→ Given data:
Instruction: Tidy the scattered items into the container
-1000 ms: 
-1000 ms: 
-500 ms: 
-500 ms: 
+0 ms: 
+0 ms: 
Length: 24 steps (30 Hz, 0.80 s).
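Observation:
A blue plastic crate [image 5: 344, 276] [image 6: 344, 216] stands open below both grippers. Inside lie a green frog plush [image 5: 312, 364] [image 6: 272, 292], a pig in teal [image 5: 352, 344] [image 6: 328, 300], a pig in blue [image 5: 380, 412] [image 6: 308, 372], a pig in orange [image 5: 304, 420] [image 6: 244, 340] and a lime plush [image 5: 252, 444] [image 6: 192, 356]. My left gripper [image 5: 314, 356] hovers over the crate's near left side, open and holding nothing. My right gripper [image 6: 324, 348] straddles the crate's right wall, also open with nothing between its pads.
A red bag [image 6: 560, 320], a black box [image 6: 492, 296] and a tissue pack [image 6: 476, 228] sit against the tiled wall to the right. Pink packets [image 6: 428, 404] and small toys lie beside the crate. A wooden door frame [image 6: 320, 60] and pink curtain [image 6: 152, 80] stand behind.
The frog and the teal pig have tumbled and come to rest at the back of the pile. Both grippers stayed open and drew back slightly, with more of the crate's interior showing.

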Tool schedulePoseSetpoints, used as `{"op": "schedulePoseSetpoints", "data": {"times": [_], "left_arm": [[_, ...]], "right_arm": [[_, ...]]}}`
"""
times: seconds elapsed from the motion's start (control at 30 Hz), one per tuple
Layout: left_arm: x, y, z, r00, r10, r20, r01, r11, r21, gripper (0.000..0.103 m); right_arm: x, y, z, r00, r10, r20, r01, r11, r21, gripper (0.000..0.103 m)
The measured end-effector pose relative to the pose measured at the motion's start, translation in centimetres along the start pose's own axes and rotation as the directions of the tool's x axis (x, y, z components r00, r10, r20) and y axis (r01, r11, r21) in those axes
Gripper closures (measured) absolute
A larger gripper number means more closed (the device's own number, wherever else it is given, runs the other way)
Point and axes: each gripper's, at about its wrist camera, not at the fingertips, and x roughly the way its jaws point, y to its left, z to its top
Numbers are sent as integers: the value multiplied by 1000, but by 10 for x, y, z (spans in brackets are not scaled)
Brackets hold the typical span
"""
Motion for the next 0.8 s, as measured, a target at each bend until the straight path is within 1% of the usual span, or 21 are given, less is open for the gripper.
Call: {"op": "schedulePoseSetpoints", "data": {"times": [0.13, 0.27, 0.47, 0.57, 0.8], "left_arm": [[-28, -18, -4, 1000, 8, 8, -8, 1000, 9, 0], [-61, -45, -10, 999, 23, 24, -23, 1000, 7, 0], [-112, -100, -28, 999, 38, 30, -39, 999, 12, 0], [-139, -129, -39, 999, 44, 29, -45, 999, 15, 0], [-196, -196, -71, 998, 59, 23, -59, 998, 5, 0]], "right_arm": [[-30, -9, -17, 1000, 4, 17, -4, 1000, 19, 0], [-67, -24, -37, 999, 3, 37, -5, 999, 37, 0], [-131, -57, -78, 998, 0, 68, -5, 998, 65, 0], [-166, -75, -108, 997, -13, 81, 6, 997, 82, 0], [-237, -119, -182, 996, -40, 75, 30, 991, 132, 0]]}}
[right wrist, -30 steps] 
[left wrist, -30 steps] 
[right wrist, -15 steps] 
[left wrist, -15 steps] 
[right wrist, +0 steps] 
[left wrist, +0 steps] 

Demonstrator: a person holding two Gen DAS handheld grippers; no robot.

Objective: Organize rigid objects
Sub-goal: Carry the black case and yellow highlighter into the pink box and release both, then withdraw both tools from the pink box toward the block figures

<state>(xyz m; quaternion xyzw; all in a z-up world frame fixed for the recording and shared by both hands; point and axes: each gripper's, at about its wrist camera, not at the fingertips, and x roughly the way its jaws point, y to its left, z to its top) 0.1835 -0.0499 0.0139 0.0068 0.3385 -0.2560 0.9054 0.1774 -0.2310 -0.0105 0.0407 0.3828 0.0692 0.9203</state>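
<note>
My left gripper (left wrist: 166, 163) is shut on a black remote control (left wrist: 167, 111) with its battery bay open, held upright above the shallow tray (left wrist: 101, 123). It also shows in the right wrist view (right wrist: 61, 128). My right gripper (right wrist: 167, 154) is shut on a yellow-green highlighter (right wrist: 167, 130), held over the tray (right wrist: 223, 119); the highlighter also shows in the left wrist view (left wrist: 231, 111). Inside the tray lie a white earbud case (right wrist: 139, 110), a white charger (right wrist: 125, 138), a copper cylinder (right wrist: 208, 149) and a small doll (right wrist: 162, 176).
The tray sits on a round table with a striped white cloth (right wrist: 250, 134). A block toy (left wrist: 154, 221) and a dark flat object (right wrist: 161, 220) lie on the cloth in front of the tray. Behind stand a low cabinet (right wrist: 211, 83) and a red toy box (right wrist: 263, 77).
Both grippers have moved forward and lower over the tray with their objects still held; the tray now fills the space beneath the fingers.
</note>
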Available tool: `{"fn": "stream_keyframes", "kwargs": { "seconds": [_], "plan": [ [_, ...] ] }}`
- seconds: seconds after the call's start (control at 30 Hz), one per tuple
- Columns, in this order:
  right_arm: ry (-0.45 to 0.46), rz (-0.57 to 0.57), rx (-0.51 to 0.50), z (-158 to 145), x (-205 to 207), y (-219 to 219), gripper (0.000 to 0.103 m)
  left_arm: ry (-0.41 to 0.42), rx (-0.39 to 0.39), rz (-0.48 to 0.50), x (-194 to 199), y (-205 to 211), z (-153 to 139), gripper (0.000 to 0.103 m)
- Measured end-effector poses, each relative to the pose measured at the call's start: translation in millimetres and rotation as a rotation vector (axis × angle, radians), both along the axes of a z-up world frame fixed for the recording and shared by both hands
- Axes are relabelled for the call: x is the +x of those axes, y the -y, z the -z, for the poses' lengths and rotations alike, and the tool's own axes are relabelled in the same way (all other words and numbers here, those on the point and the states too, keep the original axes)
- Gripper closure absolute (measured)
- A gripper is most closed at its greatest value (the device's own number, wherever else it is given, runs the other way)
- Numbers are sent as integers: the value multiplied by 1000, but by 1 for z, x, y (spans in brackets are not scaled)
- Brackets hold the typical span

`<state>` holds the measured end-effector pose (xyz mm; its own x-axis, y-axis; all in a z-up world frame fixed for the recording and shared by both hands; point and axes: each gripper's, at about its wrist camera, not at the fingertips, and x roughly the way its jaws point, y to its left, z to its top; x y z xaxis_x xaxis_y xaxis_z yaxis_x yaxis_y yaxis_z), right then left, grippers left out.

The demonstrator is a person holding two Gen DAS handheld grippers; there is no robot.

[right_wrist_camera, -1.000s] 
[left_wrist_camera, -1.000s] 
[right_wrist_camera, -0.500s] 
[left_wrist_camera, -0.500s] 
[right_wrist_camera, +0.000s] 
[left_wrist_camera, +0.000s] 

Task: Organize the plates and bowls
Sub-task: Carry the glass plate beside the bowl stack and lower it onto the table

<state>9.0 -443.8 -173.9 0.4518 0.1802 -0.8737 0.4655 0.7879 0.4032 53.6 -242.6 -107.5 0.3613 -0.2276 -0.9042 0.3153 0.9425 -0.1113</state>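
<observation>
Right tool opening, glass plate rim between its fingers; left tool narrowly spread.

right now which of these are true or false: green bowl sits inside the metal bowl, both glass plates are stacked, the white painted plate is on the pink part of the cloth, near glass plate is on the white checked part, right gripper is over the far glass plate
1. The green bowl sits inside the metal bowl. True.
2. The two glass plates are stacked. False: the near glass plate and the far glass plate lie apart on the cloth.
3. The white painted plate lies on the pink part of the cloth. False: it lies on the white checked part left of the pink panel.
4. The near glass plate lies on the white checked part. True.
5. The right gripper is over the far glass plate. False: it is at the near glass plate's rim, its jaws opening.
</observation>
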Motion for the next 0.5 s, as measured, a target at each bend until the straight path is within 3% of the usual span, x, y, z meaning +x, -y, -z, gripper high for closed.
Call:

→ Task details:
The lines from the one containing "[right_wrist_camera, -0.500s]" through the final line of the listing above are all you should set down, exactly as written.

→ Written response:
[right_wrist_camera, -0.500s] 
[left_wrist_camera, -0.500s] 
[right_wrist_camera, +0.000s] 
[left_wrist_camera, +0.000s] 

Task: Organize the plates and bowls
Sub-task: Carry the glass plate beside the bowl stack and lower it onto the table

<state>9.0 -443.8 -173.9 0.4518 0.1802 -0.8737 0.4655 0.7879 0.4032 53.6 -242.6 -107.5 0.3613 -0.2276 -0.9042 0.3153 0.9425 -0.1113</state>
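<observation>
Right tool opening, glass plate rim between its fingers; left tool narrowly spread.

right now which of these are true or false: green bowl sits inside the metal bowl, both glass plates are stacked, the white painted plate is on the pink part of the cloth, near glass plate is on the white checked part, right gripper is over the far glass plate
1. The green bowl sits inside the metal bowl. True.
2. The two glass plates are stacked. False: the near glass plate and the far glass plate lie apart on the cloth.
3. The white painted plate lies on the pink part of the cloth. False: it lies on the white checked part left of the pink panel.
4. The near glass plate lies on the white checked part. True.
5. The right gripper is over the far glass plate. False: it is at the near glass plate's rim, its jaws opening.
</observation>
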Motion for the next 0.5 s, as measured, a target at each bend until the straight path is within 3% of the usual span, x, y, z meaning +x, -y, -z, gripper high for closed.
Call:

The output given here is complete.